If you drive a car, play baseball, play a musical instrument other than the piano, or just about any other non gym activity, you’re going to be imbalanced. All these activities involve the use of a dominant side of your body. At the same time, these activities that use both sides use them differently. So you end up with different ranges of motion and muscular development over the course of time.
That’s not too big of a problem, however. There’s one secret that you can do in your training to help mitigate these imbalances and any potential issue they might cause. That secret isn’t really a secret. It’s just something that’s often underused to its full potential. It’s unilateral training. And since most of don’t plan on getting in a car made in a different hemisphere and driving the opposite way we learned for an equal amount of time, unilateral training is a great way to fix yourself. Not only that, it can help you both pre and post injury. And, unilateral training can be a nice way to increase your work capacity by adding more volume into your workouts.
Injury
When you get injured a lot of things happen. One of those things is this overwhelming sense of dread that everything you worked for in training is useless now.
In other instances, injury can wreck your identity. If you’re a powerlifter and you injure your left hip, suddenly squatting and deadlifting become monumental tasks, if not impossible for a short while. So, you have an identity crisis because you can’t powerlift.
The worst thing to do would be to not train because of this. Especially since a single torn quad, hamstring, bicep, is a unilateral injury. That being the case, if one limb is out of commission, you have three others you can train. And you’d be crazy not to.

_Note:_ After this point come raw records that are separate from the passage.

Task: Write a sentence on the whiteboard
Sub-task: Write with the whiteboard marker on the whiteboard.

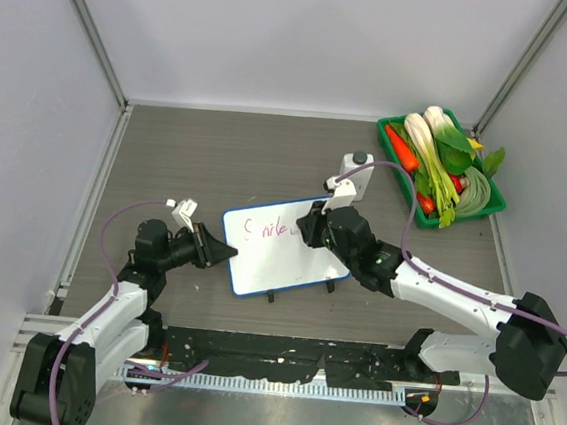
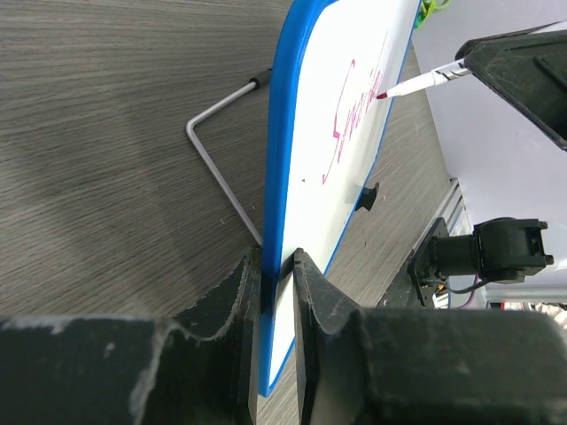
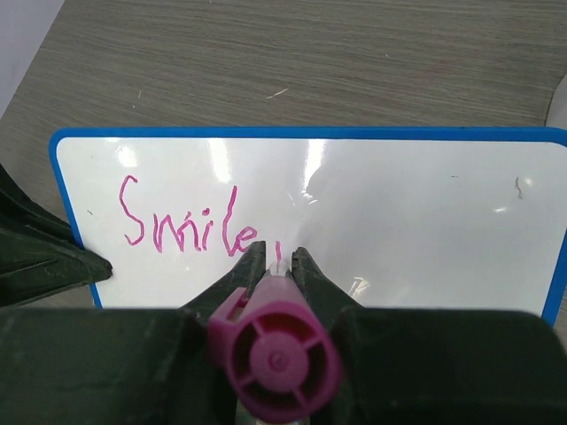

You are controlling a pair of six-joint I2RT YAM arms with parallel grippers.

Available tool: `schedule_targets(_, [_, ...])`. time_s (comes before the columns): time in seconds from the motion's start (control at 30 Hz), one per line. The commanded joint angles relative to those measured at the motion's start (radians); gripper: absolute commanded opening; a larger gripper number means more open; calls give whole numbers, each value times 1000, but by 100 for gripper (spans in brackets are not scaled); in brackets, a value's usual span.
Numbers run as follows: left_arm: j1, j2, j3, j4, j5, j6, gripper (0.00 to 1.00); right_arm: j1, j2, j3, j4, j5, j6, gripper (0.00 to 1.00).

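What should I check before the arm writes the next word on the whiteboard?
1. The left gripper clamps the whiteboard by its edge: ok.
2. The right gripper is shut on the marker: ok.
3. Marker tip actually touching the board: cannot tell; it sits right at the surface.
4. The word Smile reads clearly: ok.
5. Blank board to the right of that word: ok.

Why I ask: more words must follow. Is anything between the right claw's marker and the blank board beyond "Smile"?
Nothing visible does. The marker in the right claw has its tip at the whiteboard after "Smile"; the surface rightward is unobstructed. The left claw grips the far edge.
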Motion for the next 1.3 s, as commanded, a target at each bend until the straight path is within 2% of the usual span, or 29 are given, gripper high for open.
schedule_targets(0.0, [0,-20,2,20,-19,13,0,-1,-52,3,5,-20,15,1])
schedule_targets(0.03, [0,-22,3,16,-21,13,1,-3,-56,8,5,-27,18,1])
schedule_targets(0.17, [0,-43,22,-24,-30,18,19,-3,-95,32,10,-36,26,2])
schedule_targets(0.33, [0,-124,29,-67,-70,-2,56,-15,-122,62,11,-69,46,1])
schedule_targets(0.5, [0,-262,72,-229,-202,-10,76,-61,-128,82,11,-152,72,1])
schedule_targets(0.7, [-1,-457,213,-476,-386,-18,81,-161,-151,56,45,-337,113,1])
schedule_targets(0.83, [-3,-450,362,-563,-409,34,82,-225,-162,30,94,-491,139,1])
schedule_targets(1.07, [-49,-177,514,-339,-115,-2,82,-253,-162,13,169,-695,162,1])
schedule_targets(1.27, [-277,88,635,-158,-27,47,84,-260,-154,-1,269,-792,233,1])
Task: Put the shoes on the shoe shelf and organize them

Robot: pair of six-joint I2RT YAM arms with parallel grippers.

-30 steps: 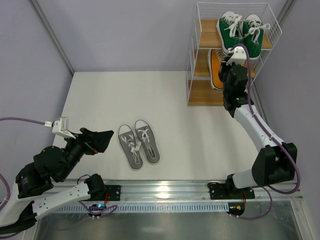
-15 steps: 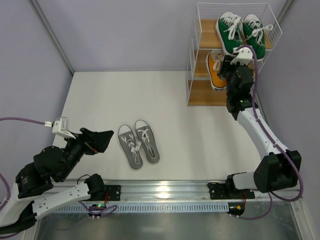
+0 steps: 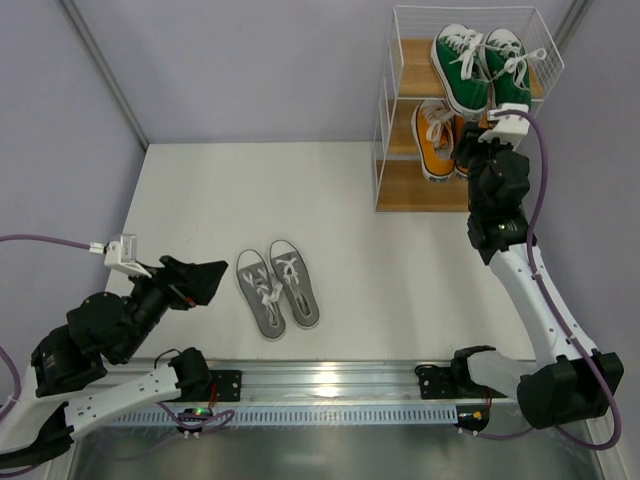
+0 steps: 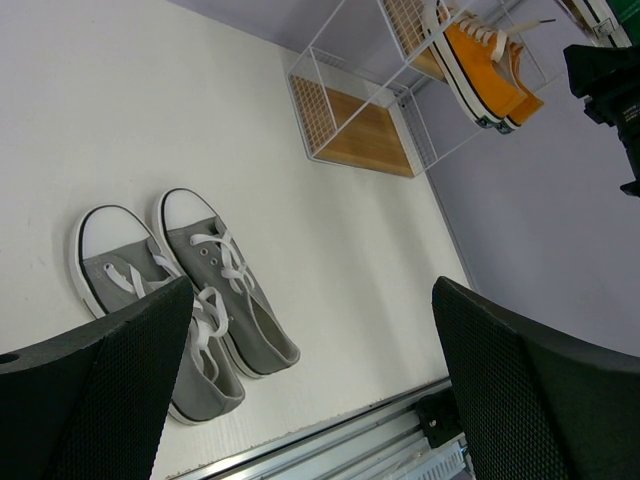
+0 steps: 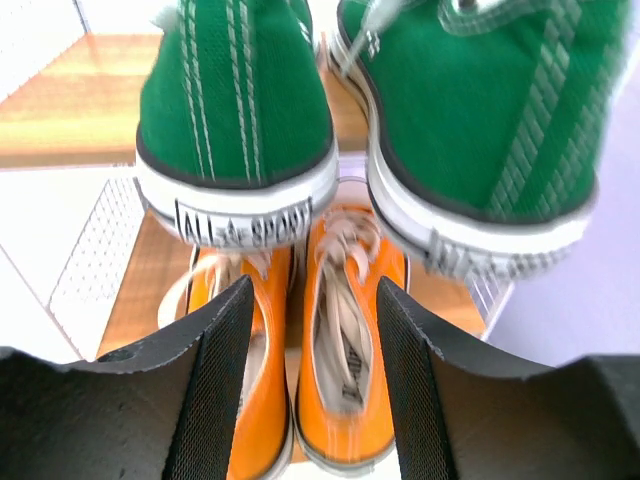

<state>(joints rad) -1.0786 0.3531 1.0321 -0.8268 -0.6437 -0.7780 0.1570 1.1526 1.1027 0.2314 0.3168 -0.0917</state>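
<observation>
Here's the shoe shelf point(image 3: 415, 188), standing at the far right corner of the white table point(image 3: 350, 220), and two tiers are filled. The green shoes point(image 3: 480, 65) sit side by side on the top board, heels at the shelf's front edge. The orange shoes point(image 3: 437, 138) are on the middle board right beneath them, also heels out.

The right gripper point(image 3: 468, 138) hangs just in front of the shelf at middle-tier height. Its wrist view shows the fingers point(image 5: 222, 340) spread apart with nothing between them, and through the gap you look straight at the heel of the right-hand orange shoe. The fingers don't appear to be touching it.

The grey shoes point(image 3: 277, 287) are the pair left out. They lie on the table well away from the shelf, off to its left and down towards the arm bases, toes pointing away from the bases and laces tangled together between them.

The left gripper point(image 3: 205, 275) hovers just beside the grey pair, on the side away from the shelf. Its jaws are spread wide and hold nothing, and its camera looks past the grey pair towards the shelf.
</observation>
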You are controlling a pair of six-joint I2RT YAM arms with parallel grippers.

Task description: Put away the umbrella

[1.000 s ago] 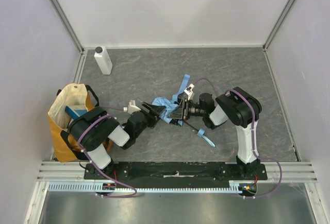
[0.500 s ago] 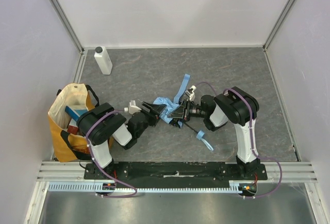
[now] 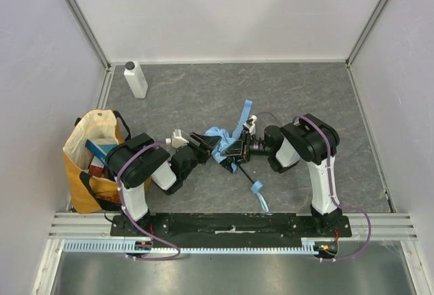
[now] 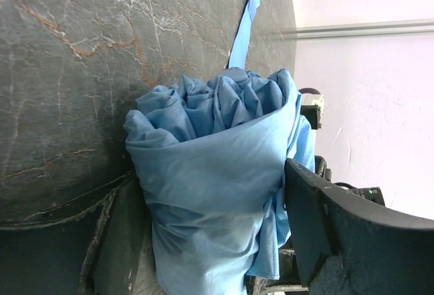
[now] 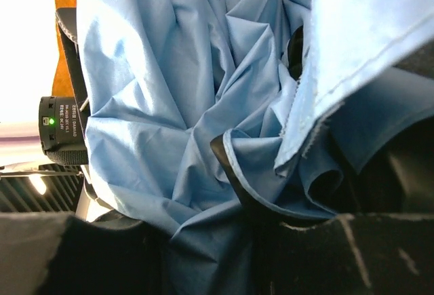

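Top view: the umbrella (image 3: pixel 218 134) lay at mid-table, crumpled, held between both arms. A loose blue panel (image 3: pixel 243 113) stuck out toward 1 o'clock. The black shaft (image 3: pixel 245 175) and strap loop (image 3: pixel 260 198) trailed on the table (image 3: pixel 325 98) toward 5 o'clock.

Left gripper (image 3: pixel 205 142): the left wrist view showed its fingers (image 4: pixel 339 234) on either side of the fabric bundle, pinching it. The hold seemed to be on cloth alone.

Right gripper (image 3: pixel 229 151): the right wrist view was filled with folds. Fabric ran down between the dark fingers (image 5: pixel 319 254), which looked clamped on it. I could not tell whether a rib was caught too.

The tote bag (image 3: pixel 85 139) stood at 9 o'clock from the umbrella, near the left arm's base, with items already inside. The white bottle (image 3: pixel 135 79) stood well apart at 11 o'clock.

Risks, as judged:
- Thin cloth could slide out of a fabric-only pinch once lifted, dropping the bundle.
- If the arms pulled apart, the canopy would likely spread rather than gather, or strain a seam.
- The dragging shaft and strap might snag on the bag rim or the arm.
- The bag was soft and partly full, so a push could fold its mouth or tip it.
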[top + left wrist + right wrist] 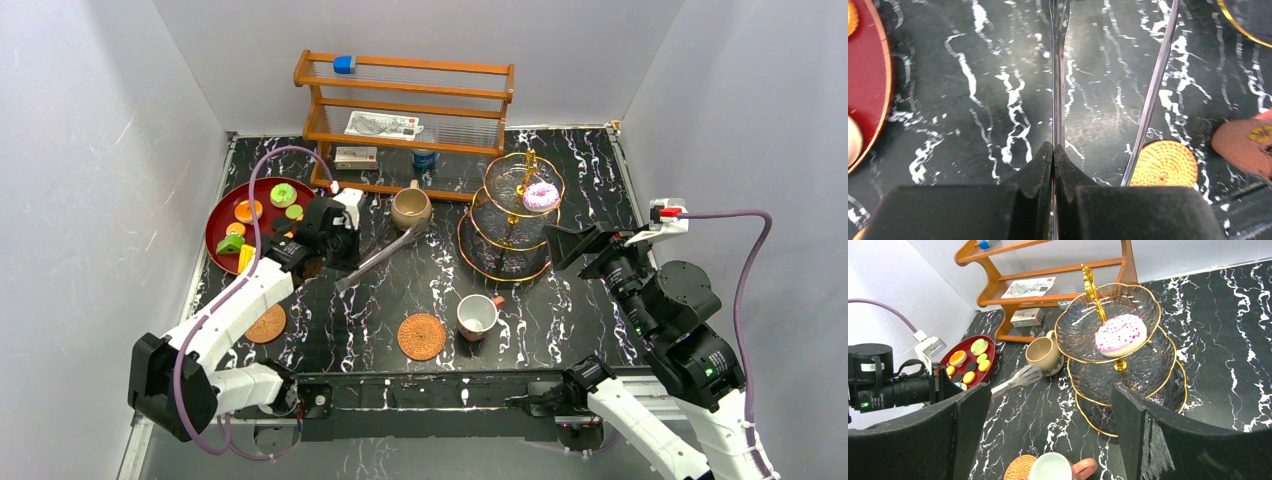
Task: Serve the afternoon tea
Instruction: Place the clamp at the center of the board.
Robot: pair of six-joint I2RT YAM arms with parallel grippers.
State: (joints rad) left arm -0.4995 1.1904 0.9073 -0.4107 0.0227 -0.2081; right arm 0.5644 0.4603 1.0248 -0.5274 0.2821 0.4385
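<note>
At the upper left of the top view, the red tray (221,214) is holding the toy pastries (283,194): a green-iced donut, orange tarts and smaller pieces. Right of centre, the tiered glass stand (488,260) is carrying a pink donut (541,195) on its top tier. The tan mug (410,207) is standing between tray and stand. The white red-handled cup (477,316) is sitting lower down, just beside one woven coaster (421,336), with the other coaster (266,323) lying at lower left. The left gripper (1053,147) is pinching metal tongs (375,258), whose tips are lying by the mug. The right gripper (1048,395) is hanging with fingers spread wide near the stand.
</note>
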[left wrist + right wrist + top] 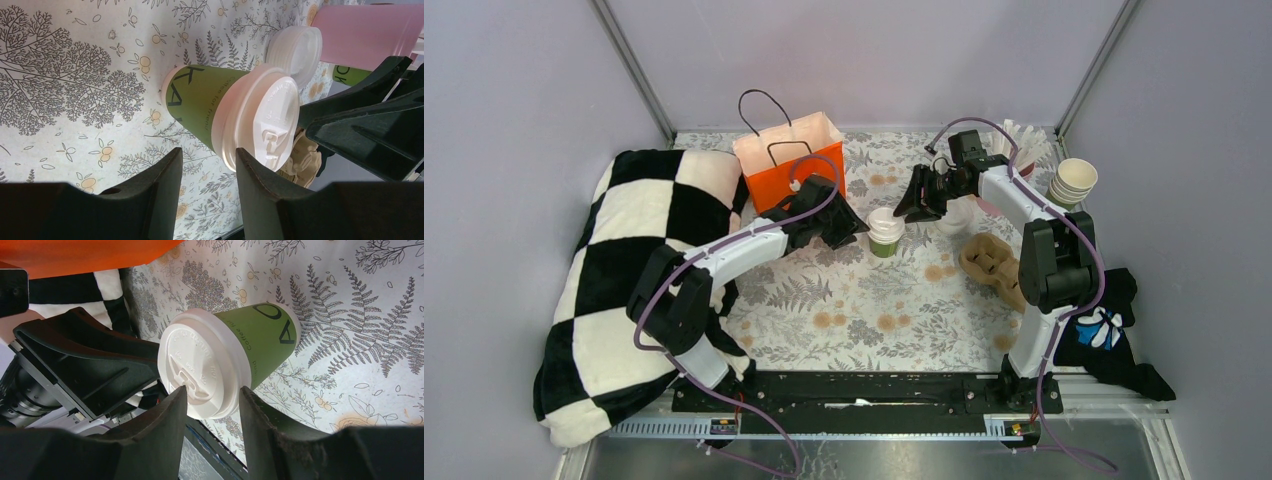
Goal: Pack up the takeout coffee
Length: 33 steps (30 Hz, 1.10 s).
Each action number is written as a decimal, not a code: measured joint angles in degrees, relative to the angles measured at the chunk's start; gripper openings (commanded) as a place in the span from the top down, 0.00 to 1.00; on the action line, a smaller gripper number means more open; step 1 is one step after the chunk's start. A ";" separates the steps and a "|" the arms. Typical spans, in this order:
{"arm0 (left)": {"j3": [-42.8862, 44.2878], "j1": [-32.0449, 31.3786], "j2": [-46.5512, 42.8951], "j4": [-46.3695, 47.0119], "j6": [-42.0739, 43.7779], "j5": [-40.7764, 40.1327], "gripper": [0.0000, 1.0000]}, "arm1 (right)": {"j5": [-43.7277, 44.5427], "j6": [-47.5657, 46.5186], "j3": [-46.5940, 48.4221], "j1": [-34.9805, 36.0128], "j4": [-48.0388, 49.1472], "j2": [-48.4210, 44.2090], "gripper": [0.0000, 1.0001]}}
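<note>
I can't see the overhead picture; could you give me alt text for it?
A lidded green takeout coffee stands on a fern-print table between two robot arms, the left tool and right tool pointing at it from either side, neither holding it. Behind it stands an orange bag; a brown cup carrier lies to its right, a checkered blanket far left.

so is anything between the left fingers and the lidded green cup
nothing visible: the open left fingers face the small green paper cup with white plastic lid, only bare floral tablecloth between them
</note>
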 measured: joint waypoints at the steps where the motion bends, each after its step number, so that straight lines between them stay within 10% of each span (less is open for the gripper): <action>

So training your “good side” affords benefits to the untrained side. Inactivity of the leg muscles reduces the strength by about a third [1]. But the benefits of contralateral training aren’t necessarily new. In 1894, Miss Emily Brown squeezed a rubber bulb ten times with her left hand and it was connected to a device that measured her grip strength. For eight of the next 13 days, she squeezed the bulb ten times with her right hand. On the thirteenth day she retested her grip strength on the left side and found a 43% increase [2].
Now, it wasn’t perfect, with that whole sample size of one and all that, but it did provide a good starting point for other research over the next century and change. For example, we do know that there is some “spillover” due to contralateral training, and I hypothesize that it’s due to the nervous system being adept at the motor pattern on one side that it carries over just a bit to the other. Kind of like how if you tried to write with your non dominant hand, you could do it, but you won’t be quite as adept. If you practice, specifically, you will of course gain more competence. The overall take away here is that if you can train, you should. And if you’re injured, train the rest of your body.
“Core” Training
To make things simple, when I say “core” I refer to the musculature of the lumbo-pelvic region. So any muscle that makes your spine twist, flex, extend, or translate is your core. Not only that, the muscles that tilt your pelvis anteriorly, laterally, or posteriorly are also your core. The short story is that your core is your center.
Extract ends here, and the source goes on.